Task instructions —
Scan the listing below and copy each line holding the word "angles".

╭──

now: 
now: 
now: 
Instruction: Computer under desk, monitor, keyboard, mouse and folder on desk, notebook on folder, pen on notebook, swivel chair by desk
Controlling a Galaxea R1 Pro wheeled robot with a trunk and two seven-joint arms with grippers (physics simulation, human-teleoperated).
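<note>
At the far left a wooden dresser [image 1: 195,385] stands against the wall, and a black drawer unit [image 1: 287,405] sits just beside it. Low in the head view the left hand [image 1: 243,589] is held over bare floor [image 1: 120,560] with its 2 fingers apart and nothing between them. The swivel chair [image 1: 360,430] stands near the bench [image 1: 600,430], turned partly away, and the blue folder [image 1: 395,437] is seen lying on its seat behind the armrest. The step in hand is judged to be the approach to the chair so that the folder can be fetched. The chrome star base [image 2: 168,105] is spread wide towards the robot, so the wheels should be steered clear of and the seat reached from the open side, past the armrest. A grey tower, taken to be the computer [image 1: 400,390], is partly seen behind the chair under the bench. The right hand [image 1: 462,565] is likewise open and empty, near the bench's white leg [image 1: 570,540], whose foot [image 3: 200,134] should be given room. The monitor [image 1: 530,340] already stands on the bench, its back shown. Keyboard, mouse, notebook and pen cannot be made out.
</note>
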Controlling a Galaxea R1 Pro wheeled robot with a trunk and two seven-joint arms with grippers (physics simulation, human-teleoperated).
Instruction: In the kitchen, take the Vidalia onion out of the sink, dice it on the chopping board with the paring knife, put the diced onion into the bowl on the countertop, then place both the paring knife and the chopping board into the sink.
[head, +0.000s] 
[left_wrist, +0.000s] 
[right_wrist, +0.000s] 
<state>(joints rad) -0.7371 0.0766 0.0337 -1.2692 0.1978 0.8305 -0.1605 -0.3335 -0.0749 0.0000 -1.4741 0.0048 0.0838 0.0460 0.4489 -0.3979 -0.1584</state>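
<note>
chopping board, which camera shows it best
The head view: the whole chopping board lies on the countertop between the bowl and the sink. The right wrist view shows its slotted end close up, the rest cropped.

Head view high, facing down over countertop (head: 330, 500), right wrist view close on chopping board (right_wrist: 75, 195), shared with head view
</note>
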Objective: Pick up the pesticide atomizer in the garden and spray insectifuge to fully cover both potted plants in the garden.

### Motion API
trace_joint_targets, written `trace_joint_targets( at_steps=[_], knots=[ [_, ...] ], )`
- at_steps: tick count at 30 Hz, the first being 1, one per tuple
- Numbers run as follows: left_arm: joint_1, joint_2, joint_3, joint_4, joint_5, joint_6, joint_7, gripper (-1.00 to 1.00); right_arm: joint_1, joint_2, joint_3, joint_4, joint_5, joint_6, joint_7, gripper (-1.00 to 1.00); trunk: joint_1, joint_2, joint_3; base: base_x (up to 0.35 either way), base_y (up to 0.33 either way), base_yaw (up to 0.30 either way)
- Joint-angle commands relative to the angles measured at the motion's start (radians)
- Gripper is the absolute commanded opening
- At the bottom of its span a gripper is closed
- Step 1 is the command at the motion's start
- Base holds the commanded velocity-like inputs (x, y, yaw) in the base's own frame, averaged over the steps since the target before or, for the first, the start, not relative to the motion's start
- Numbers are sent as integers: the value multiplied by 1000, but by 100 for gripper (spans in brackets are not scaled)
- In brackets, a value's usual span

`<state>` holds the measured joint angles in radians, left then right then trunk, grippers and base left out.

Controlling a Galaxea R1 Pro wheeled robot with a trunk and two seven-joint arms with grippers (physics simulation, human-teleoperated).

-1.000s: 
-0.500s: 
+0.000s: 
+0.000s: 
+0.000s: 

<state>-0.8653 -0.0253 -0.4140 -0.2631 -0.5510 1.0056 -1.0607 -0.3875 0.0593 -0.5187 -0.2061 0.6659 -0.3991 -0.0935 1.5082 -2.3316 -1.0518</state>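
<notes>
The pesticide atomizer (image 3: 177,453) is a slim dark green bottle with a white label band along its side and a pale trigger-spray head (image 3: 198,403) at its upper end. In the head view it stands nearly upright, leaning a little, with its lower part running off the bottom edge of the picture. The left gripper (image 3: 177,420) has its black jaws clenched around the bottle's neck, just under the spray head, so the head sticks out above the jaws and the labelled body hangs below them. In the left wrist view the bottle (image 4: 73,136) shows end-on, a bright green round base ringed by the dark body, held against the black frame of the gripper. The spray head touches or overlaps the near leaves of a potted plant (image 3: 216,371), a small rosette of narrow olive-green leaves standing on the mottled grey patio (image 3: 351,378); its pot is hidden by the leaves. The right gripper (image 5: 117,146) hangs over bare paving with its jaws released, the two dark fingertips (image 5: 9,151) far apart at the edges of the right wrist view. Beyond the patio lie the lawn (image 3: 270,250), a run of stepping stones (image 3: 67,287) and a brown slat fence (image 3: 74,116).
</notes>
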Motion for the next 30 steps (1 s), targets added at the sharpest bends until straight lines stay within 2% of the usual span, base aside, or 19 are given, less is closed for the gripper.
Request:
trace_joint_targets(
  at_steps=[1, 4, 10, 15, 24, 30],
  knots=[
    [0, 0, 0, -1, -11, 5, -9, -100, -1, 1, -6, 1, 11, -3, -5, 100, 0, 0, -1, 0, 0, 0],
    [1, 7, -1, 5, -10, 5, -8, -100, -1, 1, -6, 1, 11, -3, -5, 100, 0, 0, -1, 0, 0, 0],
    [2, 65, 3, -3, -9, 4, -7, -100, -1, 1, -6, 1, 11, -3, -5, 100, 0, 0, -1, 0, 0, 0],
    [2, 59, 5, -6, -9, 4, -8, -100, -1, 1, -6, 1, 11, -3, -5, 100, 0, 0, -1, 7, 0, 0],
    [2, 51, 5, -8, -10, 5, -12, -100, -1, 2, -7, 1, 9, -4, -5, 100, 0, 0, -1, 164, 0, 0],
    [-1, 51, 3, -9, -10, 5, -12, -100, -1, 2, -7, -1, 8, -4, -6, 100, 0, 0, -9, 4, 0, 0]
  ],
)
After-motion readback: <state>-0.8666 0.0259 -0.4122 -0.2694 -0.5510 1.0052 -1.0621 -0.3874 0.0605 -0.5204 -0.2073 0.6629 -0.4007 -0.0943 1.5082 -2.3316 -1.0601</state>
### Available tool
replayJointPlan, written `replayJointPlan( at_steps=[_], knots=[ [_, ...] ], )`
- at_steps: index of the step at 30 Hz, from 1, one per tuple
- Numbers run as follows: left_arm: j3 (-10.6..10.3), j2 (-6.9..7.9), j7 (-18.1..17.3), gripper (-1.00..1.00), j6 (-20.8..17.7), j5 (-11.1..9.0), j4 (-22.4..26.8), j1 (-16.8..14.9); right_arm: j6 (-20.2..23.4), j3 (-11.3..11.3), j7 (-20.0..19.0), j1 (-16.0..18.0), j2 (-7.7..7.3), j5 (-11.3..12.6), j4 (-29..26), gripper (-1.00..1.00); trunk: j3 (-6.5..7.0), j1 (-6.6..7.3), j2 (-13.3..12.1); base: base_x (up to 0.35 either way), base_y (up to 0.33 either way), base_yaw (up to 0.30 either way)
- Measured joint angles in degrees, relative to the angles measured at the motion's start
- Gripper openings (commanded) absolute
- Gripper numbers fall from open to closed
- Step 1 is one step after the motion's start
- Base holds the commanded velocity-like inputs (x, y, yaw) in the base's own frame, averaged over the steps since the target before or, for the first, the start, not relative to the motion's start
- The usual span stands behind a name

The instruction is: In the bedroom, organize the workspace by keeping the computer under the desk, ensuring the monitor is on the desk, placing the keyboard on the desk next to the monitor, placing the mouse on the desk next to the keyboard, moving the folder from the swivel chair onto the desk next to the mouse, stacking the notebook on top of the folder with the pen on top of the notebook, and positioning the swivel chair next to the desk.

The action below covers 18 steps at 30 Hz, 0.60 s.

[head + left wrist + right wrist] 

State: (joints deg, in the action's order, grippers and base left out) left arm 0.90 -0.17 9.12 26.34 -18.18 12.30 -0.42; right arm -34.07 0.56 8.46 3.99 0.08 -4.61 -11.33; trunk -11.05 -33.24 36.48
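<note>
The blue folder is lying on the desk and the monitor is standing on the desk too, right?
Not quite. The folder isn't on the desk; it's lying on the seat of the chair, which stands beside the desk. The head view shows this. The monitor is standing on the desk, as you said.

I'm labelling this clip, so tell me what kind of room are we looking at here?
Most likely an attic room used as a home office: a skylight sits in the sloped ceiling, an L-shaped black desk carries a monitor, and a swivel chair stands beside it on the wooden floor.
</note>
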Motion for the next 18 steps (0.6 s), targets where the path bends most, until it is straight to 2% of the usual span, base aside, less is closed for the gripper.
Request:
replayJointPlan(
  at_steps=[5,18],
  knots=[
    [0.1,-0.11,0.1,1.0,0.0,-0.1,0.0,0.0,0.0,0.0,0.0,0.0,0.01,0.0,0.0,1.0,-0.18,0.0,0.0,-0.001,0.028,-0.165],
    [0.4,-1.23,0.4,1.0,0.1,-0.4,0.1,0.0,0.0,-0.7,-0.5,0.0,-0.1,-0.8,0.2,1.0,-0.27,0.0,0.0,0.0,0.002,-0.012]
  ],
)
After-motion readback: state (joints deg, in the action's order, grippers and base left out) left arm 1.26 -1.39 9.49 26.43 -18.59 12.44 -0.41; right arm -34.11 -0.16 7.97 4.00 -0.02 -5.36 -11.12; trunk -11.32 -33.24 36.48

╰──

Answer area —
- Joint-angle commands relative to the angles measured at the motion's start (radians)
`<state>` holds the measured joint angles in radians, left then right then trunk, grippers and base left out.
- Measured joint angles in degrees, relative to the angles measured at the motion's start

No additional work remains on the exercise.